## Problem to work on
Make an exact copy of every record that follows.

## Information supplied

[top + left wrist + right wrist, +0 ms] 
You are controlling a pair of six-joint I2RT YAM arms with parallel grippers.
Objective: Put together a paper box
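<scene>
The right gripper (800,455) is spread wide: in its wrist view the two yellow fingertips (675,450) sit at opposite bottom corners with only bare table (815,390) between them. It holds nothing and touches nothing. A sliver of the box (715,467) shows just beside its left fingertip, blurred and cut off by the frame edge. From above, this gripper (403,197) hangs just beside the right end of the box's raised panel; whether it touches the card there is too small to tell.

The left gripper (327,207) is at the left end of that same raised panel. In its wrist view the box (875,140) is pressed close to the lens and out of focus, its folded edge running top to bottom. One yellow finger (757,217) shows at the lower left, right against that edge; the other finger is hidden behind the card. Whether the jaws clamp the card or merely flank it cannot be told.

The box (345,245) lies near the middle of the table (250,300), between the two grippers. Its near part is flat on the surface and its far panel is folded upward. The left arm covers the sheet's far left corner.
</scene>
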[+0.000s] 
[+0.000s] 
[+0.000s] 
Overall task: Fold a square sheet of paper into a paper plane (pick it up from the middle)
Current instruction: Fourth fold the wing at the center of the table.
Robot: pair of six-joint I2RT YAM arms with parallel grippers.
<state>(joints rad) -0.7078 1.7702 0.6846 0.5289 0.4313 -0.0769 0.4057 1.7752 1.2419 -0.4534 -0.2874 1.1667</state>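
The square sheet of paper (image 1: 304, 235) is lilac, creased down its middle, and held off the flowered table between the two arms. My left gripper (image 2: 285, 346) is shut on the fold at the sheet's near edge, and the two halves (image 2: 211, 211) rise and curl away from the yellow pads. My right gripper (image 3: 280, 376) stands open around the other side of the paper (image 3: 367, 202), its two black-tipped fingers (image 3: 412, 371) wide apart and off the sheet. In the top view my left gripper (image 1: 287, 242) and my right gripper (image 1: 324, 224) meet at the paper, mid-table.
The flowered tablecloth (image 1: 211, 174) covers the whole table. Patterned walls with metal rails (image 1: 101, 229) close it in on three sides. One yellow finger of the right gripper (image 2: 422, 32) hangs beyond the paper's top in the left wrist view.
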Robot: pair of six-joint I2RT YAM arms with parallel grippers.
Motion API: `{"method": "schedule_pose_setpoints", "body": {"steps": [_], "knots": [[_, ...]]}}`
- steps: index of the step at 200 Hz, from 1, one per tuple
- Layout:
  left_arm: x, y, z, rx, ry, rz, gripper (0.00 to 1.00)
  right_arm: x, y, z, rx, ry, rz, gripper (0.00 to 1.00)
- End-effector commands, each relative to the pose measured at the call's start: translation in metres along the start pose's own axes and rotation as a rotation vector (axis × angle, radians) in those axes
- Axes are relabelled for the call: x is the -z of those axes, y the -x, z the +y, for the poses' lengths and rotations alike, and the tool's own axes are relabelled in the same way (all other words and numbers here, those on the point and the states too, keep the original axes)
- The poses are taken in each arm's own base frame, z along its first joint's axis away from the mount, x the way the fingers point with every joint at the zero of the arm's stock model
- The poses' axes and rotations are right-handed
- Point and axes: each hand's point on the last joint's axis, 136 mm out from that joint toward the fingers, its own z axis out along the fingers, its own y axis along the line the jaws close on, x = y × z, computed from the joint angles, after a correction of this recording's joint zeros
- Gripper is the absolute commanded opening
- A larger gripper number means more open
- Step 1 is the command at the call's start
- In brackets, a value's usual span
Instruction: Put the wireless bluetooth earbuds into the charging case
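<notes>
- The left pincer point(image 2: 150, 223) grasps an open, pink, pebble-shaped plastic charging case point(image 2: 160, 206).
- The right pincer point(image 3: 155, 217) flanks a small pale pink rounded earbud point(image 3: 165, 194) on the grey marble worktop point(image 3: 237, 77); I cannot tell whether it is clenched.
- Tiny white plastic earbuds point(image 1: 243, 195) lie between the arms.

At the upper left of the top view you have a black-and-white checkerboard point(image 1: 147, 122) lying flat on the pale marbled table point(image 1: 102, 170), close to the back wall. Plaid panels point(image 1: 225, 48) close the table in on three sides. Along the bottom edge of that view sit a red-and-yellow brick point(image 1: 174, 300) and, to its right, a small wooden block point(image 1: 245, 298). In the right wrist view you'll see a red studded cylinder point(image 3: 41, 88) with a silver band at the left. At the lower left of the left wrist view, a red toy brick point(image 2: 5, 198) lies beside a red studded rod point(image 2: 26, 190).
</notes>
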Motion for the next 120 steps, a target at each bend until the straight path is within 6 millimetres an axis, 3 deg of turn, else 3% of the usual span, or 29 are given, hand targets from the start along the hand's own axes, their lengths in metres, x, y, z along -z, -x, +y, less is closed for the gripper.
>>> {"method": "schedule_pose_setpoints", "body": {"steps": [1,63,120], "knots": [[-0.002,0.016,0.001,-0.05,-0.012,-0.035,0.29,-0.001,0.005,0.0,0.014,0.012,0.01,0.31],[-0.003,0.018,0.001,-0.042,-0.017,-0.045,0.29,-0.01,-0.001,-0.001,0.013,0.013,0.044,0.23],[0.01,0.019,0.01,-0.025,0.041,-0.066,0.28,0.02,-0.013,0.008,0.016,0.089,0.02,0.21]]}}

## Output for this exercise
[top + left wrist + right wrist, +0 ms] 
You are controlling a pair of six-joint I2RT YAM arms with parallel grippers.
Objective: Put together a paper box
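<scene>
The right gripper (800,455) is spread wide: in its wrist view the two yellow fingertips (675,450) sit at opposite bottom corners with only bare table (815,390) between them. It holds nothing and touches nothing. A sliver of the box (715,467) shows just beside its left fingertip, blurred and cut off by the frame edge. From above, this gripper (403,197) hangs just beside the right end of the box's raised panel; whether it touches the card there is too small to tell.

The left gripper (327,207) is at the left end of that same raised panel. In its wrist view the box (875,140) is pressed close to the lens and out of focus, its folded edge running top to bottom. One yellow finger (757,217) shows at the lower left, right against that edge; the other finger is hidden behind the card. Whether the jaws clamp the card or merely flank it cannot be told.

The box (345,245) lies near the middle of the table (250,300), between the two grippers. Its near part is flat on the surface and its far panel is folded upward. The left arm covers the sheet's far left corner.
</scene>
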[+0.000s] 
[+0.000s] 
[+0.000s] 
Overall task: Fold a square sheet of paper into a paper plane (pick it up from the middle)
Current instruction: Fourth fold the wing at the center of the table.
Robot: pair of six-joint I2RT YAM arms with parallel grippers.
<state>(joints rad) -0.7078 1.7702 0.6846 0.5289 0.4313 -0.0769 0.4057 1.7752 1.2419 -0.4534 -0.2874 1.1667</state>
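The square sheet of paper (image 1: 304, 235) is lilac, creased down its middle, and held off the flowered table between the two arms. My left gripper (image 2: 285, 346) is shut on the fold at the sheet's near edge, and the two halves (image 2: 211, 211) rise and curl away from the yellow pads. My right gripper (image 3: 280, 376) stands open around the other side of the paper (image 3: 367, 202), its two black-tipped fingers (image 3: 412, 371) wide apart and off the sheet. In the top view my left gripper (image 1: 287, 242) and my right gripper (image 1: 324, 224) meet at the paper, mid-table.
The flowered tablecloth (image 1: 211, 174) covers the whole table. Patterned walls with metal rails (image 1: 101, 229) close it in on three sides. One yellow finger of the right gripper (image 2: 422, 32) hangs beyond the paper's top in the left wrist view.
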Robot: pair of six-joint I2RT YAM arms with parallel grippers.
Motion API: `{"method": "schedule_pose_setpoints", "body": {"steps": [_], "knots": [[_, ...]]}}`
- steps: index of the step at 200 Hz, from 1, one per tuple
- Layout:
  left_arm: x, y, z, rx, ry, rz, gripper (0.00 to 1.00)
  right_arm: x, y, z, rx, ry, rz, gripper (0.00 to 1.00)
- End-effector commands, each relative to the pose measured at the call's start: translation in metres along the start pose's own axes and rotation as a rotation vector (axis × angle, radians) in those axes
- Axes are relabelled for the call: x is the -z of those axes, y the -x, z the +y, for the poses' lengths and rotations alike, and the tool's own axes are relabelled in the same way (all other words and numbers here, those on the point and the states too, keep the original axes)
- The poses are taken in each arm's own base frame, z along its first joint's axis away from the mount, x the way the fingers point with every joint at the zero of the arm's stock model
- The poses' axes and rotations are right-handed
- Point and axes: each hand's point on the last joint's axis, 136 mm out from that joint toward the fingers, its own z axis out along the fingers, its own y axis along the line the jaws close on, x = y × z, computed from the joint angles, after a correction of this recording's joint zeros
- Gripper is the absolute commanded opening
- A larger gripper number means more open
- Step 1 is the command at the call's start
- In brackets, a value's usual span
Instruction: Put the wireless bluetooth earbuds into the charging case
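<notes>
- The left pincer point(image 2: 150, 223) grasps an open, pink, pebble-shaped plastic charging case point(image 2: 160, 206).
- The right pincer point(image 3: 155, 217) flanks a small pale pink rounded earbud point(image 3: 165, 194) on the grey marble worktop point(image 3: 237, 77); I cannot tell whether it is clenched.
- Tiny white plastic earbuds point(image 1: 243, 195) lie between the arms.

At the upper left of the top view you have a black-and-white checkerboard point(image 1: 147, 122) lying flat on the pale marbled table point(image 1: 102, 170), close to the back wall. Plaid panels point(image 1: 225, 48) close the table in on three sides. Along the bottom edge of that view sit a red-and-yellow brick point(image 1: 174, 300) and, to its right, a small wooden block point(image 1: 245, 298). In the right wrist view you'll see a red studded cylinder point(image 3: 41, 88) with a silver band at the left. At the lower left of the left wrist view, a red toy brick point(image 2: 5, 198) lies beside a red studded rod point(image 2: 26, 190).
</notes>
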Motion for the next 120 steps, a target at each bend until the straight path is within 6 millimetres an axis, 3 deg of turn, else 3% of the usual span, or 29 are given, hand targets from the start along the hand's own axes, their lengths in metres, x, y, z along -z, -x, +y, less is closed for the gripper.
>>> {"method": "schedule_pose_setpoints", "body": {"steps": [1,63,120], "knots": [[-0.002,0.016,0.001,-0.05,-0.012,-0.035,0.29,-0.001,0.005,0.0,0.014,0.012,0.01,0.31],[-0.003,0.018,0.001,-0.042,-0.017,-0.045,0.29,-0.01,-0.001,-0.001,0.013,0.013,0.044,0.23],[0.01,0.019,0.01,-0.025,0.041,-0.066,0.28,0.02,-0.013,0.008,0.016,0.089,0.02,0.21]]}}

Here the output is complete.